El último vals en Río
La despedida de Phelps y Bolt, las dos estrellas del siglo XXI, marca un fin de ciclo de los Juegos, un modelo agotado
Como pareja de un vals de fin de siglo después del que nada volverá a ser como fue antes, Usain Bolt y Michael Phelps, dos gigantes, abandonaron para siempre los Juegos Olímpicos.
Dentro de unos años, los chavales que aún no han nacido oirán hablar de ellos y desearán haber vivido sus años, años en los que creerán que todo era posible. Sus medallas incontables, sus victorias, les condenarán a la idealización que regala la memoria. Yohan Blake, el amigo, dice de Bolt que es “inmortal”. No exagera.
Phelps y Bolt serán nombres que deslumbren a la imaginación alegre, como en el recuerdo de viejos lo hace gente como Johnny Weissmuller, del que cuando ponían en la tele las películas de Tarzán nadando entre cocodrilos siempre se recordaba su pasado de campeón olímpico de natación en los años 20, o Jesse Owens, el que desafío a Hitler en 1936 o Herb Elliott en Roma 60; o, para los no tan viejos, Mark Spitz en Múnich 72 o Nadia Comaneci en Montreal 76 o Carl Lewis en Los Ángeles 84. Entonces, en el siglo pasado, a las figuras olímpicas les bastaba unos solos Juegos excepcionales, con una sola carrera a veces, con un gesto único, para ser recordados siempre.
La perfección imposible
Si no fuera porque en sus largos viajes olímpicos han competido en la batalla de la imaginación de los aficionados contra los de ahora y también contra los mejores del pasado, Bolt y Phelps ya habrían sido inalcanzables con una sola muestra de su genio.
A Bolt le habría valido con la mitad de lo que hizo en Pekín hace ocho años, con los 100 metros más alucinantes que se puedan encontrar en YouTube.
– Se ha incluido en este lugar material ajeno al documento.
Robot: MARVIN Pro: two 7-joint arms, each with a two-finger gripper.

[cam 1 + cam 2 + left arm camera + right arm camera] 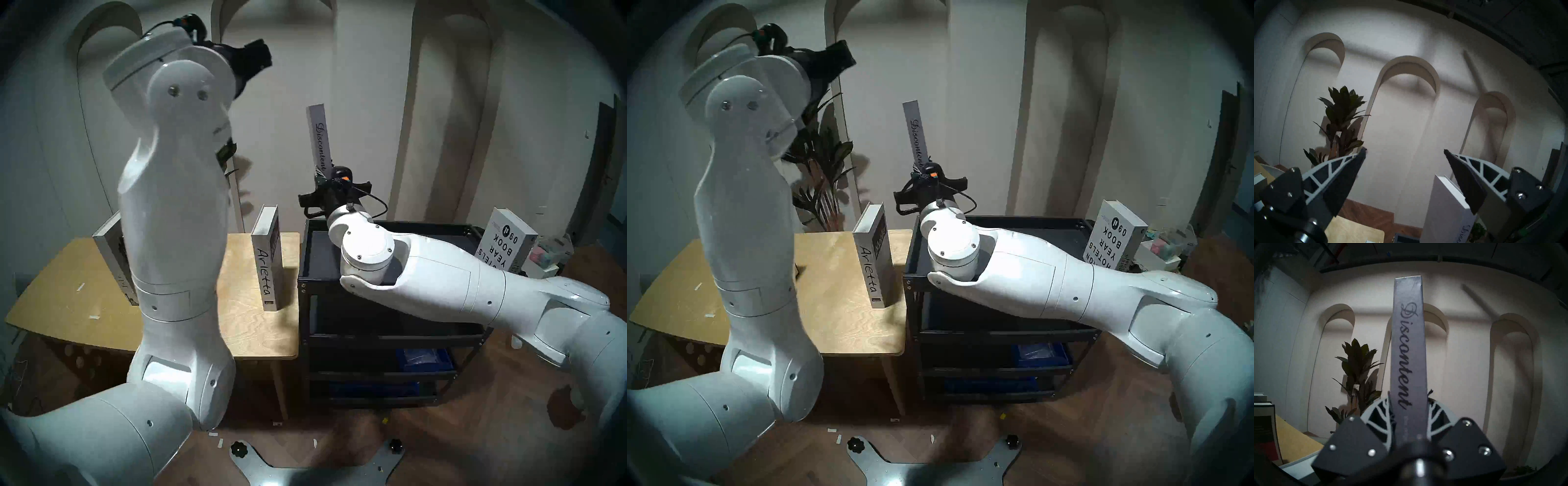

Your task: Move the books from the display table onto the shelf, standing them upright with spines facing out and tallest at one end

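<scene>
Head view, right hand [322, 180] clamping upright Discontent book [319, 141], left hand [1405, 153] raised, spread empty.

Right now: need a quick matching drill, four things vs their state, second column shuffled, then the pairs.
Things
1. "Discontent" book
2. "Arietta" book
3. "Design Hotels Yearbook 09" book
4. left gripper

States
A. open, holding nothing, raised toward the wall
B. leaning at the right end of the black cart's top tray
C. clamped near its lower end in the right gripper, spine toward the camera
D. standing upright on the wooden table

Pairs: 1-C, 2-D, 3-B, 4-A
</scene>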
Solo esos 9,69m corridos solo hasta las tres cuartas partes, solo su gesto abrumador en el final, le hicieron ya inmortal. El resto de chatarra, siempre de oro, hasta nueve o, como diría la Biblia, tres veces tres, son una acumulación, símbolo de otro valor, la longevidad y la pervivencia, que solo aumentan su grandeza en cuanto que le permiten afirmar: “Soy invencible”. El valor supremo.
Phelps no habría necesitado más que una centésima de segundo, la fracción mínima de tiempo de la que más se ha podido escribir en la historia olímpica, la que le dio la victoria en los 100m mariposa sobre Cavic en Pekín, el triunfo del séptimo oro en unos solos Juegos con el que igualaba al Spitz de Múnich. Llegó otro oro más en Pekín para romper el empate y 23 contaba ya con dedos de pies y manos y le faltaban tres, a la hora de la danza del adiós.
Los dos han sido tan ambiciosos en su codicia olímpica, que a Simone Biles no le basta con sus cuatro oros en la gimnasia de Río para ser considerada deportista única. La gimnasta norteamericana deberá repetir, al menos en Tokio, y no volver a fallar en la barra de equilibrio. La perfección imposible también da puntos.
Los Juegos seguirán creando héroes deportivos, es su destino, pero serán necesarios al menos tres o cuatro Juegos más para que lleguen a ser Bolt o Phelps, que han dejado detrás de ellos un desierto en sus especialidades. Coincidiendo con el nacimiento, esplendor y ocaso de Bolt, el sprint ha vivido las mismas fases: detrás del jamaicano, todos los que intentaron igualar su ritmo imposible están rotos. “Soy eterno”, dijo Bolt, mucho más locuaz que el tímido Phelps a la hora de hablar de sí mismo, de loar su propia excepcionalidad. Los dos bailarines se marchan desde lo más alto de los podios, un logro que pocos antes han alcanzado.
“Han sido unos Juegos icónicos”, dice Thomas Bach, el presidente del COI, que solo ha podido adjetivar la complicada cita de Río, unos Juegos que han demostrado que el modelo es imposible de repetir, inspirado por sus dos grandes protagonistas.
De los Juegos se marcha también el histórico Chuso García Bragado. Lo hará solo, en la misma soledad buscada en la que ha recorrido marchando siete ediciones seguidas. Al llegar a Río vivió el único momento que le hizo emocionarse en público, el recibimiento de la Villa de todo el equipo español. Se irá después de portar la bandera española en la clausura, orgulloso por haber terminado de pie, con la cabeza bien alta, su última marcha.